Business Interruption (BI) insurance is not popular among the operators/owners of Small and Medium Enterprises (SMEs) in Nigeria. This study is an attempt to investigate causes of SMEs’ failure and to assist the owners on how to use BI to protect both the physical assets as well as future profits of their businesses. Hence, 389 SMEs were purposively selected from four major cities in Niger Delta Region (NDR) in Nigeria for this purpose. The statistical tools used for analysis were Phi and Cramer’s V. The extent of SMEs losses through means of sourcing for materials and strategy employed to transfer such risk to third party were considered in this study. The findings revealed that: SMEs’ losses were strongly related to means of conveying raw materials to business locations; and responsibility assumed by SMEs’ owners to distribute goods to customers without the use of insured vehicles/vans.

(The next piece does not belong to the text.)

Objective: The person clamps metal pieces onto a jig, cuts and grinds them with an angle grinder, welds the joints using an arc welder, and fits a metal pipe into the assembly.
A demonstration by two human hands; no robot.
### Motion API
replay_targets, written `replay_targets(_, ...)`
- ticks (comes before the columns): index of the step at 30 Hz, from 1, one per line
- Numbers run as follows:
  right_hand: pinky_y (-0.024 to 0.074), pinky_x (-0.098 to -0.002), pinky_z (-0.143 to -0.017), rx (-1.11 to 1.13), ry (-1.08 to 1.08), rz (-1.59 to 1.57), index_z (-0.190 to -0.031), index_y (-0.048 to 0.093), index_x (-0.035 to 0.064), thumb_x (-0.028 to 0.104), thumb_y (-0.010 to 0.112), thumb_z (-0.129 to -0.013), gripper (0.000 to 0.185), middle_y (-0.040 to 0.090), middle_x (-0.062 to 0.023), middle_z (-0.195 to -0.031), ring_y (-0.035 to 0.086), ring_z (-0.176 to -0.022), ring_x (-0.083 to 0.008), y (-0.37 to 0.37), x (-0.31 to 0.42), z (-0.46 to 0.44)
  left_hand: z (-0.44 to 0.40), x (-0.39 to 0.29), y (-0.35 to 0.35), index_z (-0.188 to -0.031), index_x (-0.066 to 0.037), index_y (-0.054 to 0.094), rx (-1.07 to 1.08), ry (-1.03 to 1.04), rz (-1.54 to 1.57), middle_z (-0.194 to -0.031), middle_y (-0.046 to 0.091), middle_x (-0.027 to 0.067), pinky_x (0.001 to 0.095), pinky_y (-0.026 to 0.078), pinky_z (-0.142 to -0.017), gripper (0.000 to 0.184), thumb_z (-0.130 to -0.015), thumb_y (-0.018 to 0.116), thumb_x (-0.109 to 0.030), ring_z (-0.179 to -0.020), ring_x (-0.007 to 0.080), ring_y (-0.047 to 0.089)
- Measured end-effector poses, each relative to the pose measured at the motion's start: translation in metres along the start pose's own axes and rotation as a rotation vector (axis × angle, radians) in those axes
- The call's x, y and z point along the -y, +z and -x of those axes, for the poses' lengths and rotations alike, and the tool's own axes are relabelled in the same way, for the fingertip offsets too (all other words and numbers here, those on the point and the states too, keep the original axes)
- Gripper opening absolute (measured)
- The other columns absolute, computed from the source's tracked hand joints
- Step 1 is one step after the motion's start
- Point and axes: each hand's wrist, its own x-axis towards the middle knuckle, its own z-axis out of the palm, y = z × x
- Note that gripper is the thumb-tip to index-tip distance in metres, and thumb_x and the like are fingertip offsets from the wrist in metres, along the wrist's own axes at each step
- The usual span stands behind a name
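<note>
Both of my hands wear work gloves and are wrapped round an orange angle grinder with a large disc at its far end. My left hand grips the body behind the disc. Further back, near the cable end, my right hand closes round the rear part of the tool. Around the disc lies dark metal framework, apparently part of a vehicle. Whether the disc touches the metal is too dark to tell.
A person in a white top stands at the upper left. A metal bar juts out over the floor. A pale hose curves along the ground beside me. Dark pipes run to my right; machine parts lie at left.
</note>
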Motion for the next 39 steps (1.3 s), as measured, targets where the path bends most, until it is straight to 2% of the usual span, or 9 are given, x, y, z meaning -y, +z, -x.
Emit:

The study recommended among other things that SMEs’ owners can reduce some business risk exposures by making sure that their goods are carried on insured vehicles/vans, and that they can devise means to make the SMEs’ suppliers responsible for safe delivery of all materials purchased from them.
Business interruption, risk exposures, property and pecuniary insurance
Adeyele, Joshua Solomon; Osemene, Olubunmi Florence; and Olubodun, Idowu Emmanuel
"Property and Pecuniary Risk Exposures: An Investigation into SMEs’ Shutdown and Mitigation Methods in Nigeria,"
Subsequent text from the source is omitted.